Now, even though the incoherence condition may ensure that the above low-rank plus column-sparse decomposition problem is well posed, there is no guarantee that one can find the correct decomposition efficiently. As before, we may formulate the problem of recovering L 0 and E 0 as a rank minimization problem:

$$\displaystyle{ \min _{L,E}\quad \mathop{ \mathrm{rank}}\nolimits (L) +\lambda \| E\|_{2,0}\quad \mbox{ s.t.}\quad X = L + E, }$$
(3.100)

where \(\|E\|_{2,0} =\sum _{ j=1}^{N}1(\|\boldsymbol{e}_{j}\|_{2}\neq 0)\) is the number of nonzero columns in the matrix of outliers \(E = [\boldsymbol{e}_{1},\ldots,\boldsymbol{e}_{N}]\). However, since this problem is NP-hard, we need to resort to a proper relaxation. For this purpose, we can use a norm that promotes columnwise sparsity, such as the 2, 1 norm of E:

$$\displaystyle{ \|E\|_{2,1} =\sum _{ j=1}^{N}\|\boldsymbol{e}_{ j}\|_{2}, }$$
(3.101)

which is the sum of the 2 norms of all the columns of E. Notice that if we collect all the 2 norms of the columns of E as a vector \(\boldsymbol{e} = [\|\boldsymbol{e}_{1}\|_{2},\ldots,\|\boldsymbol{e}_{N}\|_{2}]^{\top }\), then the above norm is essentially the 1 norm of the vector, \(\|\boldsymbol{e}\|_{1}\); hence it measures how sparse the columns are. Notice also that \(\|E\|_{2,0} =\|\boldsymbol{ e}\|_{0}\).

Similar to the PCP optimization problem in (3.64) for PCA with robustness to intrasample outliers, we can use the convex optimization

$$\displaystyle{ \min _{L,E}\quad \|L\|_{{\ast}} +\lambda \| E\|_{2,1}\quad \mbox{ s.t.}\quad X = L + E }$$
(3.102)

to decompose sparse column outliers in the data matrix X from the low-rank component. This convex program is called outlier pursuit.

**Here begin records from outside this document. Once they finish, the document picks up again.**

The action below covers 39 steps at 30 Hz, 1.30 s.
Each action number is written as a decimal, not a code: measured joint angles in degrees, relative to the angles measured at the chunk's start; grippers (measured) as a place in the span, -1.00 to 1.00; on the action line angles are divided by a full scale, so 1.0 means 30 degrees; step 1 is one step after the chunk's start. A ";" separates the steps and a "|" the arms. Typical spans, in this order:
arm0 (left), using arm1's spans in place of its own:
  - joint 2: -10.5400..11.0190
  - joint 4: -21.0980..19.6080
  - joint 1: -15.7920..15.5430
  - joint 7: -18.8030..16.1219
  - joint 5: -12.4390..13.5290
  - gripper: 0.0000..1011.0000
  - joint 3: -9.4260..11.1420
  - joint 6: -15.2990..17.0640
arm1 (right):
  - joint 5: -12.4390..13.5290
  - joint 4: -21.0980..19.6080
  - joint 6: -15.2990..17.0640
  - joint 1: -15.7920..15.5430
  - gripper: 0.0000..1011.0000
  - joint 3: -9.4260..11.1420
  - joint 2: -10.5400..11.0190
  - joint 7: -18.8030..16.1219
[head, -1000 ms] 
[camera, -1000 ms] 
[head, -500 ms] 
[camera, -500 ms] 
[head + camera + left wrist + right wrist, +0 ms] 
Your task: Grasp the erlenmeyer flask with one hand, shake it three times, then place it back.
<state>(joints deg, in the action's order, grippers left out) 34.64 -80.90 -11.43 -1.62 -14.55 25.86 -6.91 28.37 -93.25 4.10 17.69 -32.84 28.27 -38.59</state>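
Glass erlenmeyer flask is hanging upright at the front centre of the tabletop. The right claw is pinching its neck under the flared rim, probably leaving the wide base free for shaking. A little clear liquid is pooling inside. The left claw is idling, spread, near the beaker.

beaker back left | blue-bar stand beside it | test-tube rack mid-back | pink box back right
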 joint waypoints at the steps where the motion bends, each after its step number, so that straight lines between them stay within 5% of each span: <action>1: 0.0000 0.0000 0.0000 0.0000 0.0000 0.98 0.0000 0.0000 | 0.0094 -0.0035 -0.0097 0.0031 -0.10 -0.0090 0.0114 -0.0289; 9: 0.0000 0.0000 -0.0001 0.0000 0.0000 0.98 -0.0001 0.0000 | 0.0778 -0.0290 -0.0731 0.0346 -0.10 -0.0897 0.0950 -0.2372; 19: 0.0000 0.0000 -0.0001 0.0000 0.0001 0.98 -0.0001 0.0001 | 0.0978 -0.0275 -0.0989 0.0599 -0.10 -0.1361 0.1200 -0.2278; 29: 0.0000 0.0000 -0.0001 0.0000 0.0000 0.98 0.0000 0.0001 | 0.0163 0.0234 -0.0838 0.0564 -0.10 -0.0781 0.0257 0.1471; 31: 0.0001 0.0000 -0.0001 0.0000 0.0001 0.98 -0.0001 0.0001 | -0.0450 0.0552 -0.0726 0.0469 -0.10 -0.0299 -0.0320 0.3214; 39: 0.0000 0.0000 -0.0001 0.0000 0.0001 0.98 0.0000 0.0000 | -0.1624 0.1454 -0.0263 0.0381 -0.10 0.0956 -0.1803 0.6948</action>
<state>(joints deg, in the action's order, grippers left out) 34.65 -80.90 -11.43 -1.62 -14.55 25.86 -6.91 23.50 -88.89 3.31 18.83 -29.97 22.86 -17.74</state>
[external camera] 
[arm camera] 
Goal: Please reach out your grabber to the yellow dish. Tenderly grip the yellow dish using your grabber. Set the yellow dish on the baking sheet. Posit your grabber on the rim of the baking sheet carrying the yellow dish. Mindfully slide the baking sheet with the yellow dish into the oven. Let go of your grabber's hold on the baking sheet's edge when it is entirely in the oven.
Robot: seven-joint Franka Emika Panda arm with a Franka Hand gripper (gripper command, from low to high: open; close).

One can rigorously show that under certain benign conditions, the outlier pursuit program can correctly identify the set of sparse (column) outliers.

Theorem 3.15 (Robust PCA by Outlier Pursuit (Xu et al. 2010)).

Let X = L 0 + E 0 be a given D × N matrix. Assume that L 0 is ν-incoherent with respect to the set of column-sparse matrices according to Definition 3.14 . Assume also that E 0 is supported on at most γN columns. If

$$\displaystyle{ \mathop{\mathrm{rank}}\nolimits (L_{0}) \leq \frac{c_{1}(1-\gamma )} {\gamma \nu }, }$$
(3.103)

where \(c_{1} = \frac{9} {121}\) , then the solution (L ,E ) to the outlier pursuit program (3.102) with \(\lambda\) set to be \(\frac{3} {7\sqrt{\gamma N}}\) recovers the low-dimensional column space of L 0 exactly and identifies exactly the indices of columns corresponding to outliers not lying in the column space.

If the data also contain small noise X = L 0 + E 0 + Z, where Z is a random Gaussian matrix that models small noise in the data, then we can modify the outlier pursuit program as

$$\displaystyle{ \min _{L,E}\quad \|L\|_{{\ast}} +\lambda \| E\|_{2,1}\quad \mbox{ s.t.}\quad \|X - L - E\|_{2}^{2} \leq \varepsilon ^{2}, }$$
(3.104)

where \(\varepsilon\) is the noise variance. It can be shown that under conditions similar to those in the above theorem, this program gives a stable estimate of the correct solution. For more details, we refer the reader to (Xu et al. 2010).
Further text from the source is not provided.